Crofarm has raised $2.3M in total across 3 funding rounds.
Crofarm has raised $2.3M across 3 funding rounds. Most recently, it raised $1.0M Other Equity in August 2020.
| Date | Round | Lead Investors | Other Investors | Status |
|---|---|---|---|---|
| Aug 24, 2020 | $1M Venture Round | Vinay Bansal | — | Announced |
| Jan 14, 2019 | $500K Venture Round | — | Ramit Sethi, Vinay Mittal, Factor[e], Pravega Ventures | Announced |
| Aug 1, 2017 | $780K Seed | Morgan Defoort | Peak XV Partners (formerly Sequoia Capital India & SEA), Jitendra Gupta, Rajan Anandan | Announced |
Crofarm has raised $2.3M in total across 3 funding rounds.
Crofarm's investors include Vinay Bansal, Ramit Sethi, vinay mittal, Factor[e], Pravega Ventures, Morgan DeFoort, Peak XV Partners (formerly Sequoia Capital India & SEA), Jitendra Gupta, Rajan Anandan.
Crofarm is an agritech startup founded in 2016 in Gurugram, India, that built a digitized supply chain platform connecting farmers directly with retailers for fresh produce procurement. It leverages machine learning to predict demand from retail ordering patterns, minimizing wastage through efficient harvesting, rapid 90-minute warehouse operations (sorting, grading, quality checks, packaging), and traceability features for farm-to-consumer tracking.[1][2][3] The platform targets retailers needing reliable fresh produce and farmers seeking better market access and income, while its B2C arm Otipy delivers directly to consumers, generating Rs 115 Cr in FY23 gross revenue amid 56% growth despite losses over Rs 100 Cr.[1][3] Crofarm raised over $46.98M but ceased operations in May 2025, marking it as a "Dead" stage company.[2]

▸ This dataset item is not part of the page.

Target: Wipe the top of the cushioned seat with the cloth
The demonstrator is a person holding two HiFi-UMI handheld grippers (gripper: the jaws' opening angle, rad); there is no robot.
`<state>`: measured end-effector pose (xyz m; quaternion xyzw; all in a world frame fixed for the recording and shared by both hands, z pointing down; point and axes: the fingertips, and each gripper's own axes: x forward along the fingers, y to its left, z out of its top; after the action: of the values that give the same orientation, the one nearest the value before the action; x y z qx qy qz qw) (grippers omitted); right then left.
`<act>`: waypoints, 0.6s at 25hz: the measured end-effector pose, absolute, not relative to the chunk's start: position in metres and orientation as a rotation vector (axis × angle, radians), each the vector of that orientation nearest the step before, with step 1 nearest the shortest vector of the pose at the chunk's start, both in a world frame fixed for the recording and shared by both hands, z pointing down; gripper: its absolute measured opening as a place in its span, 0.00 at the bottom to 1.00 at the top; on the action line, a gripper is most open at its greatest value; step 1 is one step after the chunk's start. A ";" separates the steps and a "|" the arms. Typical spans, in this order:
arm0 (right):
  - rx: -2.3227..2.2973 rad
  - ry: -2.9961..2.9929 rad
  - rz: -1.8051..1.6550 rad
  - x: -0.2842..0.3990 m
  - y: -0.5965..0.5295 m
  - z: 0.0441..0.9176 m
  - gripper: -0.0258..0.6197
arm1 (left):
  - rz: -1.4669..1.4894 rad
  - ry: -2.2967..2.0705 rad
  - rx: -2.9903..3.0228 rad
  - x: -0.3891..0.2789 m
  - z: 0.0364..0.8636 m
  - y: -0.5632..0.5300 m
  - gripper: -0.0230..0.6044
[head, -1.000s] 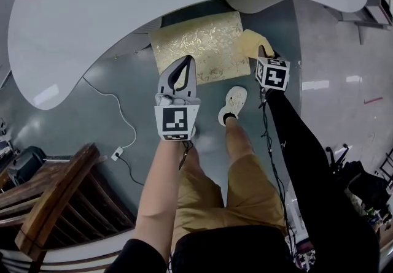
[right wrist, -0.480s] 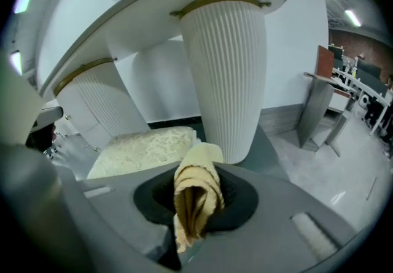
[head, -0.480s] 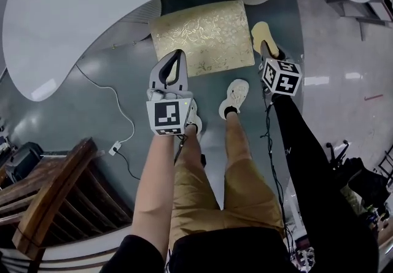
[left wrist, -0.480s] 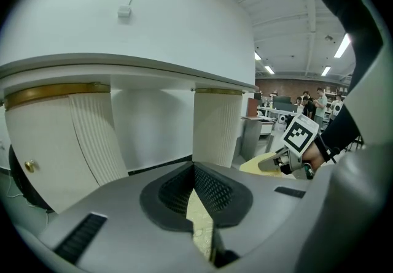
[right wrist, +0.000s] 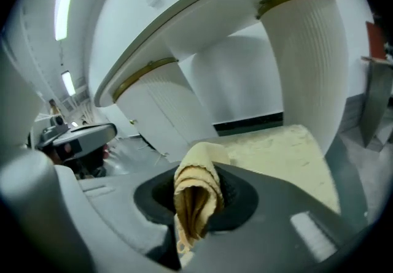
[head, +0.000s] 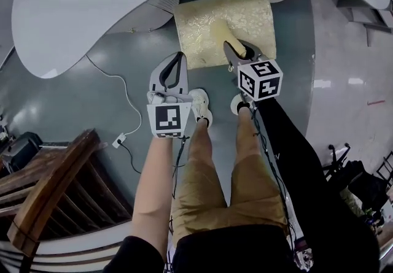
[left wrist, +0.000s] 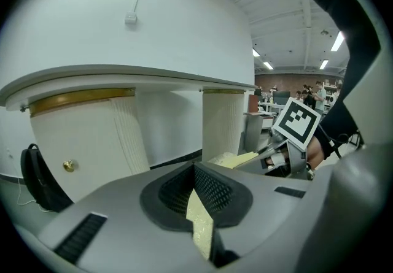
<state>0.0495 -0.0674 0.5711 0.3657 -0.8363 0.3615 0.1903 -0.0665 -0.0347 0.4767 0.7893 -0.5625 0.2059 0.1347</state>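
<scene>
The cushioned seat (head: 196, 38) is a gold patterned square on the floor, partly under the white table. A yellow cloth (head: 222, 29) lies on its middle, with my right gripper (head: 236, 51) shut on it from the near side. In the right gripper view the bunched cloth (right wrist: 196, 195) sticks out between the jaws, and the seat (right wrist: 282, 149) lies just beyond. My left gripper (head: 179, 57) hovers off the seat's near left corner, jaws together with nothing in them. A sliver of the seat (left wrist: 199, 219) shows through the slit between them, and the right gripper (left wrist: 276, 152) is off to the right.
A white curved table (head: 123, 2) overhangs the seat, with ribbed white pedestals (right wrist: 307, 57) behind it. A white cable (head: 123, 100) runs over the grey floor at left. A wooden chair (head: 49, 192) stands at lower left. The person's shoes (head: 201, 106) stand just before the seat.
My right gripper has moved left with the cloth, from the seat's right edge onto its middle. The left gripper has stayed near the seat's near left corner.
</scene>
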 end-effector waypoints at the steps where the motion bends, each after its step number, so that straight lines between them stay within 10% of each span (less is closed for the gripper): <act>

Crofarm was co-founded in 2016 by Varun Khurana (CEO) and Prashant Jain, addressing inefficiencies in India's traditional agricultural supply chain like produce wastage, poor demand prediction, and delayed payments to farmers.[1][3] Based in Gurugram (with addresses in Udyog Vihar Phase 4 and Sector 39/Durga Colony), the idea emerged to create a demand-driven, zero-wastage, tech-enabled farm-to-retail model using AI for over 40 demand parameters.[1][2][3][4] Early traction included $1M funding from Smile Group and others to launch B2B2C via Otipy, a social commerce platform partnering with initiatives like SHEROES for women empowerment, scaling to 400+ employees and $35-50M total funding before operational challenges led to shutdown in May 2025.[1][2][3][4][5]

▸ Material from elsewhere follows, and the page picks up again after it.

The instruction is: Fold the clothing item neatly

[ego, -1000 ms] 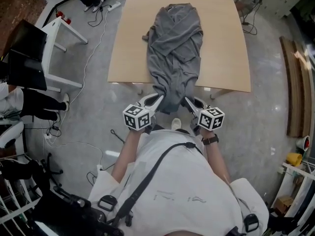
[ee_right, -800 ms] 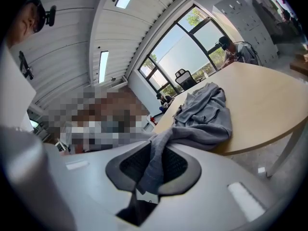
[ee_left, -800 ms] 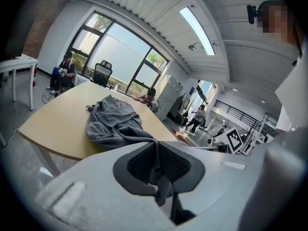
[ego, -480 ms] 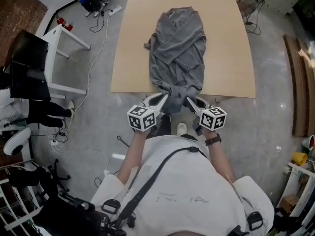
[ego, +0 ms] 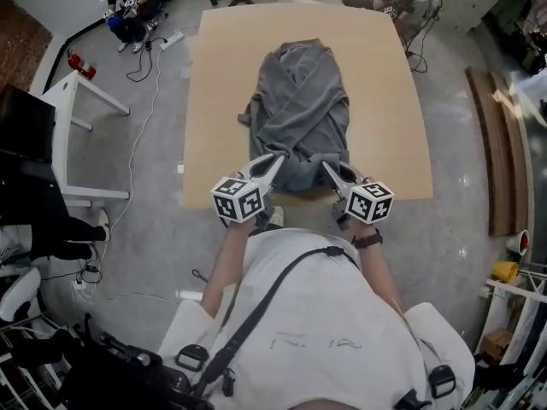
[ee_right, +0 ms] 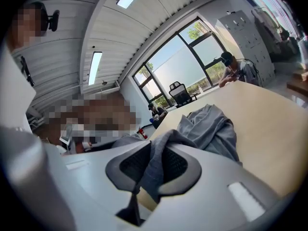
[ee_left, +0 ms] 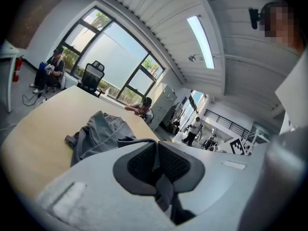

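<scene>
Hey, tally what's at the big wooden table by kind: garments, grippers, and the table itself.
grey garment: 1
grippers: 2, the left gripper and the right gripper, each shut on the garment's near edge
wooden table: 1
Total: 4

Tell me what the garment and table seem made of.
The garment looks like soft matte grey fabric, perhaps jersey: it creases and drapes. The table looks like smooth pale wood or laminate: an even tan top.

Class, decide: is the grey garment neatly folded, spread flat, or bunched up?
Bunched up: the grey garment lies rumpled on the table, pinched by left tongs and right tongs.
</scene>
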Tool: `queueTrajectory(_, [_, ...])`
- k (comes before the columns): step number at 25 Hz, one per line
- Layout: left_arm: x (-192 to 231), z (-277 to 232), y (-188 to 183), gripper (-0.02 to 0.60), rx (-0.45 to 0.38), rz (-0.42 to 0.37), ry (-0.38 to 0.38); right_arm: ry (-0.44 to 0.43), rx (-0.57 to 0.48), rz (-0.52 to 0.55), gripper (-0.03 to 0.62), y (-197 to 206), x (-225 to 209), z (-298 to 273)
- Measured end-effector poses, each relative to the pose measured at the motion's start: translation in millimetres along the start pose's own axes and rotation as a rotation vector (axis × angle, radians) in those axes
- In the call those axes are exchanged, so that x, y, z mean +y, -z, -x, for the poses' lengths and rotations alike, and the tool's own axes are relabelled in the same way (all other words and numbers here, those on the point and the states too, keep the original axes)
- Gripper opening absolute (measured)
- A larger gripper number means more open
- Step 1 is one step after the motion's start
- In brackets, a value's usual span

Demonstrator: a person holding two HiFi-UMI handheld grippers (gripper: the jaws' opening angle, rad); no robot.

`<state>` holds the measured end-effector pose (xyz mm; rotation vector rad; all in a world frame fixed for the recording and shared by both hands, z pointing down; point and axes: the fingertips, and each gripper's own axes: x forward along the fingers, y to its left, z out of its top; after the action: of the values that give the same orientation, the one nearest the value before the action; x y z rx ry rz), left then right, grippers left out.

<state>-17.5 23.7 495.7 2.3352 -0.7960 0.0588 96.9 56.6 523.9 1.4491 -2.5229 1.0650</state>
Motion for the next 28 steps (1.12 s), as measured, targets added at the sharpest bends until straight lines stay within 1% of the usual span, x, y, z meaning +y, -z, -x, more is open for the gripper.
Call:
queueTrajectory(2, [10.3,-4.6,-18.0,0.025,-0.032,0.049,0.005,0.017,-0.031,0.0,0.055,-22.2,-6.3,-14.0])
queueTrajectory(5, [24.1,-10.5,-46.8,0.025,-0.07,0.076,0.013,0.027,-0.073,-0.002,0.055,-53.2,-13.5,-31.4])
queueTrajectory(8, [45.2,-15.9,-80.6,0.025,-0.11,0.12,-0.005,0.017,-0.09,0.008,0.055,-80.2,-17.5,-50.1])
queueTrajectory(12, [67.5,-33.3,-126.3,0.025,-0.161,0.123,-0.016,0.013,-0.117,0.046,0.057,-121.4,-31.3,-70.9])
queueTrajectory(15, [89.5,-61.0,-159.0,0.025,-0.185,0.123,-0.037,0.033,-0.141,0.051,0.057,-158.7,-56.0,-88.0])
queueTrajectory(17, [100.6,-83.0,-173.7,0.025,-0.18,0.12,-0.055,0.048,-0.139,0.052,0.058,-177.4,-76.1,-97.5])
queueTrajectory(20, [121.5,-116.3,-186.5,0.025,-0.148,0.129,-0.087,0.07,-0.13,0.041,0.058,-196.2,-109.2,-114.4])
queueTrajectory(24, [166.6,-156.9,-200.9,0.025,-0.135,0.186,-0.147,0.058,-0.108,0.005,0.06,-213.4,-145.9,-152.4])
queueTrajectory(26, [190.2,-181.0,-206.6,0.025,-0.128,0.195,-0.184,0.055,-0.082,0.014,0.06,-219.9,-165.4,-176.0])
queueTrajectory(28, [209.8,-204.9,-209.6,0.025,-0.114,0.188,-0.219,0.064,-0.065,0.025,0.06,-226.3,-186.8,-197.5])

Crofarm rode the agritech wave in India, targeting grocery retail tech trends like predictive inventory, farm-to-fork supply chains, and AI-driven wastage reduction amid rising e-commerce demand for fresh produce.[1][2] Timing aligned with post-2016 funding boom for startups tackling agriculture's 30-40% wastage issues, competing with players like InI Farms, Allfresh, and go4fresh in B2B distribution.[2] It influenced the ecosystem by pioneering ML in demand prediction and B2B2C models (e.g., Otipy), empowering farmers with better value while aiding retailers' omni-channel needs, though its 2025 shutdown highlights funding winters and operational scaling risks in perishable goods logistics.[1][2][3]
Crofarm's closure in May 2025 after $47M raised underscores agritech pitfalls like high logistics costs and market volatility, but its tech stack—AI forecasting and rapid ops—remains a blueprint for resilient farm-to-retail platforms.[2] Survivors may consolidate its innovations amid trends like net-zero precision farming and robotics (e.g., INNOFarms.AI), with India's grocery tech sector eyeing AI for 648+ startups.[2][3] Post-shutdown, expect talent and IP dispersal to bolster competitors, evolving agritech toward sustainable, data-driven supply chains that Crofarm helped pioneer—proving even fallen pioneers shape the ecosystem.